Vortex shedding is the alternating release of low-pressure vortices from opposite sides of a cylindrical stack as wind flows around it, creating a periodic lateral force called the Von Karman vortex street. The shedding frequency follows f = St × V / D where St is approximately 0.2. In Miami-Dade HVHZ with 180 MPH design wind speed, a 24-inch stack sheds vortices at roughly 19 Hz at ultimate. If this frequency coincides with the stack's natural frequency (lock-in), resonant oscillation amplifies lateral deflections by 10 to 40 times the static displacement, causing fatigue cracking at the base weld within hours of sustained wind. Even at lower, more sustained wind speeds of 80 to 120 MPH during a hurricane's inner bands, smaller stacks with lower natural frequencies can experience lock-in that persists for extended durations.
Helical strakes are three equally-spaced fins spiraling around the upper third of a stack, each protruding 0.1D from the surface with a pitch of 5D. They disrupt the organized vortex shedding pattern and break the correlation of vortex release along the stack height. This eliminates the coherent lateral forcing that causes lock-in resonance, reducing across-wind response by 85 to 95 percent. Strakes increase along-wind drag by approximately 20 to 30 percent, but this penalty is minor compared to the catastrophic across-wind amplification they prevent. For Miami-Dade HVHZ stacks taller than 15 feet, strakes are strongly recommended because the wide range of wind speeds during a hurricane approach virtually guarantees that the shedding frequency will pass through the stack's natural frequency at some point during the event.
Rooftop exhaust stacks fall under ASCE 7-22 Chapter 29 for other structures and building appurtenances. Force coefficients come from Table 29.4-1 for chimneys and similar cylindrical structures, with Cf values of 0.8 to 1.2 depending on cross-section shape, aspect ratio, and surface roughness. Velocity pressure uses the 180 MPH ultimate wind speed at the stack top elevation with appropriate exposure category. The across-wind vortex shedding response must be evaluated per Chapter 29.4 commentary. The Florida Building Code 2023 adopts ASCE 7-22 with Miami-Dade local amendments requiring product approval or engineering certification for all rooftop penetrations. Stacks exceeding 15 feet above the roof or 24 inches in diameter generally require a signed and sealed structural analysis from a Florida-licensed Professional Engineer.
Guy wires for HVHZ exhaust stacks use three or four cables equally spaced at 120 or 90 degrees, attached at two-thirds of stack height. Each wire must resist both along-wind and across-wind forces at 180 MPH. For a 30-foot, 18-inch stack, each wire typically requires minimum 3/8-inch galvanized aircraft cable with 14,400 lbs breaking strength. Wire anchors connect to structural roof members with minimum 5,000 lbs pullout capacity per point. The critical design goal is raising the stack's natural frequency above the vortex shedding frequency at design wind speed, which for this example means fn(guyed) must exceed 26 Hz. All hardware must be Type 316 stainless steel or hot-dip galvanized for coastal corrosion resistance, and wires require 10 percent pre-tension to prevent slack under service conditions.

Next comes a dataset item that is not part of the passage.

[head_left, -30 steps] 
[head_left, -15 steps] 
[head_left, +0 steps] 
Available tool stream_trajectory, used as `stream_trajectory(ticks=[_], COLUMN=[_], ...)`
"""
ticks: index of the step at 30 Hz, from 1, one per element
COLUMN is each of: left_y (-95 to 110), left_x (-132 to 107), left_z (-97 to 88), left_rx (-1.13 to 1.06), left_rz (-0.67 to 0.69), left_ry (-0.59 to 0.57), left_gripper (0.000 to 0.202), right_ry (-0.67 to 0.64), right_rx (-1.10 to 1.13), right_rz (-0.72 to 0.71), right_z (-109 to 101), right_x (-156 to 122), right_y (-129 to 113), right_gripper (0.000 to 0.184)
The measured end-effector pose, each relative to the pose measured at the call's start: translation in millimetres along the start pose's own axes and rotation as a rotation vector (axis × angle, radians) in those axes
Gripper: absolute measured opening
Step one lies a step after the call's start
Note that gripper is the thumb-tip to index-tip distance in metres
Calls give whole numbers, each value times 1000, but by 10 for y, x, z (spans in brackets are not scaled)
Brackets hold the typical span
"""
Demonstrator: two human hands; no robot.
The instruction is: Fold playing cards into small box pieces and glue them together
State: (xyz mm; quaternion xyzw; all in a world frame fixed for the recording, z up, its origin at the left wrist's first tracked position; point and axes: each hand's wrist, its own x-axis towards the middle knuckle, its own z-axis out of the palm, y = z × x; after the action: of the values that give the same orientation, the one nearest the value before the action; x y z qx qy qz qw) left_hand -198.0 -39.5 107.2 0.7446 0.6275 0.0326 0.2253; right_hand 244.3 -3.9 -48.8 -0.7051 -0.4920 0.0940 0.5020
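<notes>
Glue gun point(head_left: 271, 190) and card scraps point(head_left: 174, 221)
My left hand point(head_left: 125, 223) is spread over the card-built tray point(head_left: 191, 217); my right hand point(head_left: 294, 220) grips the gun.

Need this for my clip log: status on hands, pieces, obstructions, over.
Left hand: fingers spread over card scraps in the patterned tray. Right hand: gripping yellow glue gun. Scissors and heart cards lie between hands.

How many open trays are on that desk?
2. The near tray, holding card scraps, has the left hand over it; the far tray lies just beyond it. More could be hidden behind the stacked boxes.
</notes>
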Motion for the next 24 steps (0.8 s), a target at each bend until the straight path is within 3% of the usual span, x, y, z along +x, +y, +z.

Kitchen exhaust stacks are typically 12 to 24 inches diameter, 6 to 15 feet above the roofline, and operate at 150 to 400 degrees Fahrenheit. Their short, stiff geometry usually means the natural frequency is high enough that vortex lock-in is unlikely. Static wind load analysis per ASCE 7-22 Chapter 29 is usually sufficient, and a prescriptive compliance path may be available. Industrial flues range from 24 to 96 inches diameter, extend 20 to 80 feet, and operate at 500 to 1,200 degrees that significantly reduce steel strength. Their tall, slender geometry makes vortex lock-in almost certain during hurricane approach wind speeds. Full dynamic analysis, vortex suppression devices, thermal expansion accommodation, and Florida PE certification are required. The engineering effort for an industrial flue can be 10 to 20 times that of a kitchen exhaust stack.
Coastal corrosion in Miami-Dade progressively reduces wind resistance by thinning steel walls, degrading anchor bolts, and weakening welds. A carbon steel stack within 3,000 feet of the coast loses 5 to 10 mils of wall thickness annually, translating to 15 to 30 percent section modulus reduction over 20 years for a 14-gauge stack. This directly reduces bending capacity at the critical base section where wind moment peaks. The FBC requires corrosion allowance of typically 1/16 inch extra wall thickness and specifies that severe marine environment stacks use Type 304L or 316L stainless steel, aluminum alloy, or marine-grade coated carbon steel rated for 20-plus year service. Anchor bolt corrosion is equally critical: a 3/4-inch bolt losing 1/16 inch of diameter from corrosion loses roughly 15 percent tensile capacity, potentially dropping below the required wind load resistance before end of service life.